Wrestling: Inzana has Saratoga record; now shooting for 200 wins
SARATOGA SPRINGS The first time Dominic Inzana made his way up the two short flights of stairs at Saratoga Springs High School and entered the wrestling room as a seventh-grader, his eyes were drawn to a list on the wall of the program’s best athletes.
“There are a lot of really good wrestlers on our wall,” the now 11th-grader said of the charts showing the history of the program. “To be at the top of that list for [career] wins is special. It’s something I’ve worked hard for.”
Inzana broke Chris Bolduc’s mark of 158 varsity wins last weekend when he pinned Mohonasen’s Dominic Pelletier in the first period of their 126-pound bout in the Blue Streaks’ first match at the two-day Lansingburgh Duals.
“It was great, especially as a junior,” said Inzana, who should reach 200 wins next season. “I’ve got another whole season to keep it going, and hopefully inspire someone to come up and break the record again.”
Inzana would have liked the record to come in a home contest, but was more than happy when his hand was raised in victory for the 159th time.
“It didn’t matter. I tied the record at home, and we kind of celebrated,” said Inzana, who had been made aware he was closing in on the big number by varsity coach Kris West a few weeks ago. “When I was like 15 or so wins away, coach told me I was going to break the record pretty soon.”
“He’s been a big part of our lineup since he started wrestling varsity as a seventh-grader,” said West, who won a Section II title during his career at Saratoga. ‘He’s one of the leaders on the team now, and the kids follow his direction. Hopefully, that will get some other kids working more in the offseason, and maybe get more kids attracted to the sport.”
Inzana’s first goal was to get on that wall in the wrestling room.
“In seventh grade, I was thinking about getting up there on that board for the 30-win club,” he said. “Then I got 40 wins, and now I’ve got the record.”
“Thirty wins are a little easier to get to now, because we wrestle more matches and more dual-meet tournaments,” West said. “But any time you get 30 or 40 wins in a season, or get to 100 wins, it’s special. You’ve been a consistent winner, and put in the time.”
Inzana went 17-6 as a seventh-grader, and finished second in the section the next year, qualifying for an at-large berth to the state tournament, and finishing the season with 36 wins, He followed that with a 44-win freshman year and another trip to the state tournament.

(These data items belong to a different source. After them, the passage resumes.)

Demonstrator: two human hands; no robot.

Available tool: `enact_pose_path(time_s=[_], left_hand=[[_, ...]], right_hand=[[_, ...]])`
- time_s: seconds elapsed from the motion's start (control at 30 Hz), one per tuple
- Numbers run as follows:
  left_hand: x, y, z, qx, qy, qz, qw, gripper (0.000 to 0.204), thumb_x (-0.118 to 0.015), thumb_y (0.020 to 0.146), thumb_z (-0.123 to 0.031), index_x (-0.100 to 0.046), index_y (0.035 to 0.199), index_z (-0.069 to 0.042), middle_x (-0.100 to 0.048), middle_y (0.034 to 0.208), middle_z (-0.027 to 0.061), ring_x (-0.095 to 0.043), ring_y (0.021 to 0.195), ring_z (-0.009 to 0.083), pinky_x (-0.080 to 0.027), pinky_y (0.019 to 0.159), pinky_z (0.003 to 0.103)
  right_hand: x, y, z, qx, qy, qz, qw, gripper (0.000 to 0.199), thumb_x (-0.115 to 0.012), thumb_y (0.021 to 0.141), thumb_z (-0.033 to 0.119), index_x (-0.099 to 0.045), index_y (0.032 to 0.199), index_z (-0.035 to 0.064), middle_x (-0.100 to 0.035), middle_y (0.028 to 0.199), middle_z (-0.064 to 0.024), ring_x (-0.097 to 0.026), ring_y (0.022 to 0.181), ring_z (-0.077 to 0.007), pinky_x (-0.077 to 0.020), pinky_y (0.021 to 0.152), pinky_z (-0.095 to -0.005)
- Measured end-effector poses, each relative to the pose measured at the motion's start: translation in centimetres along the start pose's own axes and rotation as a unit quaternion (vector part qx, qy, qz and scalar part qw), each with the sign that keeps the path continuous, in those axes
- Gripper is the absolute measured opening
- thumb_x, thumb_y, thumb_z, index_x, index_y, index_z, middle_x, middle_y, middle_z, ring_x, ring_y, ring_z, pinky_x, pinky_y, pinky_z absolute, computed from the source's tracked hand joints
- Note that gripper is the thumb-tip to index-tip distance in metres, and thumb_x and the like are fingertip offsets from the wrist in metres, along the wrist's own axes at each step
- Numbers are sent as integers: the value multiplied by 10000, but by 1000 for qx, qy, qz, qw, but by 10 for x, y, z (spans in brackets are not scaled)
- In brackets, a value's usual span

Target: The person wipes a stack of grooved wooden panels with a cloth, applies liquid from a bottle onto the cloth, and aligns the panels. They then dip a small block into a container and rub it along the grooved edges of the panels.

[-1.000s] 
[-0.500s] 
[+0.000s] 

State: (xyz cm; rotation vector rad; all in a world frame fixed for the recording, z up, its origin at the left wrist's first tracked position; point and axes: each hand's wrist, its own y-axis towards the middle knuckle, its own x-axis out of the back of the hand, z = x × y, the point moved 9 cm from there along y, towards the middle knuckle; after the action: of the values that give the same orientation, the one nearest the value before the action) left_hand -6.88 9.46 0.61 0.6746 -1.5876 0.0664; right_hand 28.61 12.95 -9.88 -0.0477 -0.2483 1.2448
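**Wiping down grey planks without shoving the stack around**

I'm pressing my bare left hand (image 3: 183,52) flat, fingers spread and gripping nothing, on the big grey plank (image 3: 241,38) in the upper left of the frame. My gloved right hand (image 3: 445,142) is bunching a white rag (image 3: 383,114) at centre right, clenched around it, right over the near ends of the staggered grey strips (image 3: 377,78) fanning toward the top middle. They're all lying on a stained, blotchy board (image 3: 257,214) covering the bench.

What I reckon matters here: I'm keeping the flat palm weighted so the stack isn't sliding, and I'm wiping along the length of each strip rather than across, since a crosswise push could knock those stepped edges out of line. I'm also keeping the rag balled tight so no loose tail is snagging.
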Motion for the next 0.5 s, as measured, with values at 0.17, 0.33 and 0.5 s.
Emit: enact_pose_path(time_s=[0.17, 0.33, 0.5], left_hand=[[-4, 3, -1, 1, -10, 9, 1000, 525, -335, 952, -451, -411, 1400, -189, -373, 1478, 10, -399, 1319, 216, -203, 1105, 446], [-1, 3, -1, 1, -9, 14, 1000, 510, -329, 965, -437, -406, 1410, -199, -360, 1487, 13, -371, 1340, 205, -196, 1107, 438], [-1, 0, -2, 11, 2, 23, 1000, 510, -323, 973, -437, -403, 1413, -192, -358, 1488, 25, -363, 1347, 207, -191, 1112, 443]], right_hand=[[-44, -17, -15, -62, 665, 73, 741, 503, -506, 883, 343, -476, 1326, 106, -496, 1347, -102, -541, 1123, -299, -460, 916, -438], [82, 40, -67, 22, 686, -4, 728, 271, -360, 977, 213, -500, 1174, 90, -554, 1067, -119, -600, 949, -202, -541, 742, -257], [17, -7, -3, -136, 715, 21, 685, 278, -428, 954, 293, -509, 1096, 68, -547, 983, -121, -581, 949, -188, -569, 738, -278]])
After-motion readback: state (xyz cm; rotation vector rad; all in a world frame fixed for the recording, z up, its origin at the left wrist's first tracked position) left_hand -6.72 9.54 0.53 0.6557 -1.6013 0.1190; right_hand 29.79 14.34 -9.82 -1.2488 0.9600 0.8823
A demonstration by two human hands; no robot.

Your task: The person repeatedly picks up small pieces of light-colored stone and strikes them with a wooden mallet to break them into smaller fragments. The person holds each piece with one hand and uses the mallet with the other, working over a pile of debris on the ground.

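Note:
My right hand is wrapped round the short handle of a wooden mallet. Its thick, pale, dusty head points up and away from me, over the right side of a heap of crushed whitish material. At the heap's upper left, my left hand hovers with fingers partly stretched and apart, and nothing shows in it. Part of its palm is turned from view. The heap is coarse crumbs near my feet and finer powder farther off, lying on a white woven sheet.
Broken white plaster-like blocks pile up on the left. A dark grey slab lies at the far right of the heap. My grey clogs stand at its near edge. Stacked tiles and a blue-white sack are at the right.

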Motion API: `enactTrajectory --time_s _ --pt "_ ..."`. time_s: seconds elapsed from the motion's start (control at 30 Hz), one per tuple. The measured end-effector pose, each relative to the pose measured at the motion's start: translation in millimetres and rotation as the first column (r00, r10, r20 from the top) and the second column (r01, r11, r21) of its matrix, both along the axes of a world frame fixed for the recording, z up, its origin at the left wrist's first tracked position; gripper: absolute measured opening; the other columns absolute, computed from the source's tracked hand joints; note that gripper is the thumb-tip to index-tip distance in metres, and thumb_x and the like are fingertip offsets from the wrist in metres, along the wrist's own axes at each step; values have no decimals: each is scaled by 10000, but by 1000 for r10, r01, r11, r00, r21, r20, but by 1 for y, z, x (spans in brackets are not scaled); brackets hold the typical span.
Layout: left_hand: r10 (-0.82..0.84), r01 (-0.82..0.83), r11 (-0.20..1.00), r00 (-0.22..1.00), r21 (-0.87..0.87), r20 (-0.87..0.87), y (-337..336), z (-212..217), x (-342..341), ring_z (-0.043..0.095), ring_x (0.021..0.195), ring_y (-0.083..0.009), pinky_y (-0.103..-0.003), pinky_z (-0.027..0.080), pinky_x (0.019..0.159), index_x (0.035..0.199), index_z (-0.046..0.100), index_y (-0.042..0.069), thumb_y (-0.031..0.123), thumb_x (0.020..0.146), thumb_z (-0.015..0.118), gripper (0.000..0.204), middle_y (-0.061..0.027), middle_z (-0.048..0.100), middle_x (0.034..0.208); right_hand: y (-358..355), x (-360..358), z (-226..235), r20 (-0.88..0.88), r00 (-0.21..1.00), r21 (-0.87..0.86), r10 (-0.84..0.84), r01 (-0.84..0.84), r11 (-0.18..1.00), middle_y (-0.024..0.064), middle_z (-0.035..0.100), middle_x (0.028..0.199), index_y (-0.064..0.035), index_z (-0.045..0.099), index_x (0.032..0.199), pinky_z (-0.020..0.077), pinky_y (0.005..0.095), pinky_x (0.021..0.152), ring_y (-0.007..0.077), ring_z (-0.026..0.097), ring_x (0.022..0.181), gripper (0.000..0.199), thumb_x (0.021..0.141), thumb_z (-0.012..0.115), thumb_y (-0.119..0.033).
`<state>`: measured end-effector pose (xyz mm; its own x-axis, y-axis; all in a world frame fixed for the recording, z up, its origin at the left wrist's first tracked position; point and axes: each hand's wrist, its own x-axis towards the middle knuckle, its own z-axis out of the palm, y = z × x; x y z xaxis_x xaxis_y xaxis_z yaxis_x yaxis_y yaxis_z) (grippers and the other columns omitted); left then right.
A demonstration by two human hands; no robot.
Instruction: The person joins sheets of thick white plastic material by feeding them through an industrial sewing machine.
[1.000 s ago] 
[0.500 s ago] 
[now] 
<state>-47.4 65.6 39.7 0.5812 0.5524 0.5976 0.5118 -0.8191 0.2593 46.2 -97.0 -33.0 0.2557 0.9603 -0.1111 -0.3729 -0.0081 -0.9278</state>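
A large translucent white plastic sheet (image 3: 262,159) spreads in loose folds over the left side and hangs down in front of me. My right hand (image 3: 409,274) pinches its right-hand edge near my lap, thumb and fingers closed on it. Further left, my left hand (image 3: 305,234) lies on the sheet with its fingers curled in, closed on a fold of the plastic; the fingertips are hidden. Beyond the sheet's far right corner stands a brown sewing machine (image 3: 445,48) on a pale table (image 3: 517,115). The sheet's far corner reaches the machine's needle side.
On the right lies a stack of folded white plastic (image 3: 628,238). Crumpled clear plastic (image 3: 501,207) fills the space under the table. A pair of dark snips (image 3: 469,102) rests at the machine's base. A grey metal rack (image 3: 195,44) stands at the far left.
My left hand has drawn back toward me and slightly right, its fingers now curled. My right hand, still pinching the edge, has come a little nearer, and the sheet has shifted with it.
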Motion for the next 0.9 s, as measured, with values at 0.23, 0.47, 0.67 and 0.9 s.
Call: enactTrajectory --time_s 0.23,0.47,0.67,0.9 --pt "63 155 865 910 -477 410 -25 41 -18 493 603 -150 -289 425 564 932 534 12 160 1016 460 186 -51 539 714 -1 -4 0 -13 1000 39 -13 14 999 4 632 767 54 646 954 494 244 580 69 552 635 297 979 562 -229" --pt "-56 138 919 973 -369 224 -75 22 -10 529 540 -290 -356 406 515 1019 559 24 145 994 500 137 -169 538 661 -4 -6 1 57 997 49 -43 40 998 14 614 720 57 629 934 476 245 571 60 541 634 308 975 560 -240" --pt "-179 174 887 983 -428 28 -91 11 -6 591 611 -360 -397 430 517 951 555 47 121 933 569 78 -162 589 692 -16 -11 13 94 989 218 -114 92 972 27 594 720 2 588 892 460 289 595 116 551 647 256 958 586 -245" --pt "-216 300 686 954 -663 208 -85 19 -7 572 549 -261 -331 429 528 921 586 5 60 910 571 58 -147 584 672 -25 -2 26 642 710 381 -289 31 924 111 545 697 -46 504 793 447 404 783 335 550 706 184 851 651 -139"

“The first time was a get-the-experience-of-being-there type of thing,” said West. “You’re kind of in awe the first time, especially when you’re that young. The second time, he was one win away from placing. It was a match he probably should have won. He was winning that match, and got pinned with 30 seconds left in the match. It showed him what he had to do get back there.”
“The first time it was weird, with the huge arena and everything, a lot of fans,” said Inzana. “I didn’t really know what to expect. The second year, I was beating the kid the whole match and lost in the last few seconds.
“Everybody at states is very good, so I think whoever is in the best shape and has a little luck can do it.”
A balky shoulder forced Inzana to settle for fourth place in the state qualifier last year.
“I had to default, and it was not a good feeling. It seemed like a lot of hard work for nothing,” said Inzana, 32-3 this season. “When it really counts is at the end of the season, you’re trying to go to states and can’t physically do it.
“I’ve been doing a lot of physical therapy to get my body in top shape come Class A’s and sectionals so I don’t have the same thing happen as last year.”
West sees good things ahead for Inzana, who already owns the school record for pins.
“He has good fundamentals, works hard in practice, does the extra things in the offseason to get better,” West said. “That makes him one of the better wrestlers in the area.”
With two postseasons remaining to accomplish his goals of winning Section II and state titles, Inzana can further cement his spot among the Mulligans, Wilseys and Arpeys in the program’s elite.
“It’s cool that I can come back after I graduate and see my name up there,” he said.